This is an automated email from the ASF dual-hosted git repository.
yaooqinn pushed a commit to branch branch-4.x
in repository https://gitbox.apache.org/repos/asf/spark.git
The following commit(s) were added to refs/heads/branch-4.x by this push:
new f74802e99282 [SPARK-56949][SQL] DecimalAggregates drops evalMode when
rewriting Sum/Average
f74802e99282 is described below
commit f74802e992825d19b5817f1561a54bc898768d58
Author: Kent Yao <[email protected]>
AuthorDate: Thu May 21 02:06:41 2026 +0800
[SPARK-56949][SQL] DecimalAggregates drops evalMode when rewriting
Sum/Average
### What changes were proposed in this pull request?
In `Optimizer.DecimalAggregates`, rewrite the 6 `Sum` / `Average` rewrites
from the single-arg helper ctor (`Sum(child)` / `Average(child)`) to
`original.copy(child = UnscaledValue(...))`, so sibling fields like
`evalMode` are preserved instead of re-read from `SQLConf`. The 6 sites
are 4 Aggregate arms (SUM/AVG x un-widened/widened peel) plus 2 Window
arms (un-widened SUM and AVG); both Window arms are directly reachable
because the input is a bare `AttributeReference`, not a hoisted
composite Cast.
The helper ctors themselves are retained — used by other call sites.

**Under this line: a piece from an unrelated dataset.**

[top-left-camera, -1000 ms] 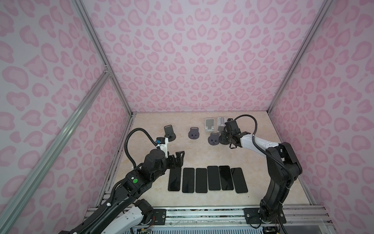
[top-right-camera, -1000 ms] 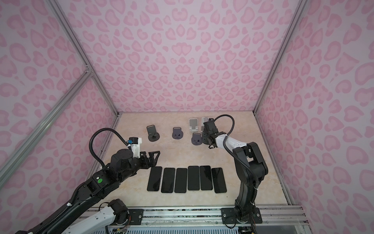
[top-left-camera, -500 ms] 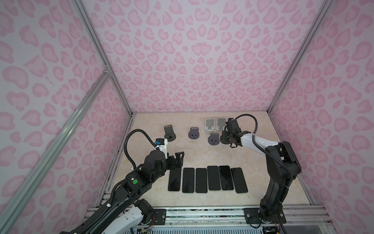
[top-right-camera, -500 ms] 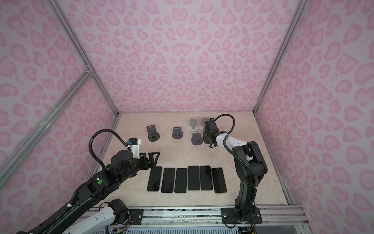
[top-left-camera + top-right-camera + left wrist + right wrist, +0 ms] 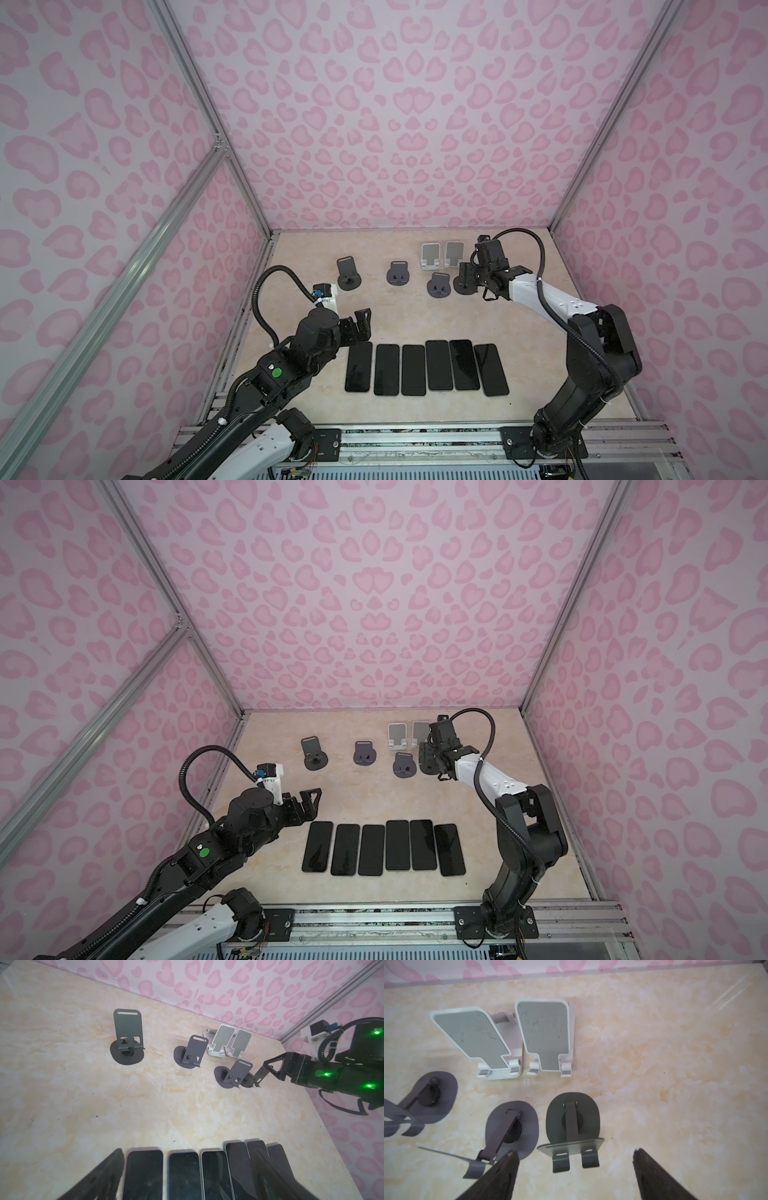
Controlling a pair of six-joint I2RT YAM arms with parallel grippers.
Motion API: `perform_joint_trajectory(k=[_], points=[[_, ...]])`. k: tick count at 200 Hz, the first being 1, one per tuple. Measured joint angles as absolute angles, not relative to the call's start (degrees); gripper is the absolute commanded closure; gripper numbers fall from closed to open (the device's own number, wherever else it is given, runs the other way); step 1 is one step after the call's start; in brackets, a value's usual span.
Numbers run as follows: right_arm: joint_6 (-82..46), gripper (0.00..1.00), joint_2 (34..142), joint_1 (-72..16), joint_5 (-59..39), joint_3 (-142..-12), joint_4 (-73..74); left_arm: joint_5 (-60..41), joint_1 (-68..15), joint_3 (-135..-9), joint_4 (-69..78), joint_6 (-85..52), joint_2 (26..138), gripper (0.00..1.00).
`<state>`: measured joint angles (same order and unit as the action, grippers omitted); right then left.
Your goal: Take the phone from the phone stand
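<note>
We see our right gripper [image 5: 574, 1151] spread wide, a dark stand [image 5: 572, 1118] between its tips; 6 phones [image 5: 413, 370] lie lower centre.

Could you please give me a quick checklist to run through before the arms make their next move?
1. Stands free of phones: ok, all six empty.
2. Phones flat on table: ok, six in a row.
3. Right hand empty: ok, open, straddling a dark stand.
4. Right hand clear of that stand: cannot tell.
5. Left hand empty: ok, open near the row's left end.
</note>
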<state>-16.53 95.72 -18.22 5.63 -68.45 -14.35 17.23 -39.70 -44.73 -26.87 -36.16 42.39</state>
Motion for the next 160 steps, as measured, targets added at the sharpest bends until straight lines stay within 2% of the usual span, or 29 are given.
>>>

### Why are the changes needed?
Latent bug since SPARK-38432 added `evalMode` to `Sum` / `Average`: the
helper ctor re-reads `EvalMode` from `SQLConf`, silently dropping
`EvalMode.TRY` from `try_sum` / `try_avg`. `Sum.shouldTrackIsEmpty =
evalMode == TRY` then drops the `isEmpty` aggregation buffer column, so
overflow no longer returns NULL.
### Does this PR introduce _any_ user-facing change?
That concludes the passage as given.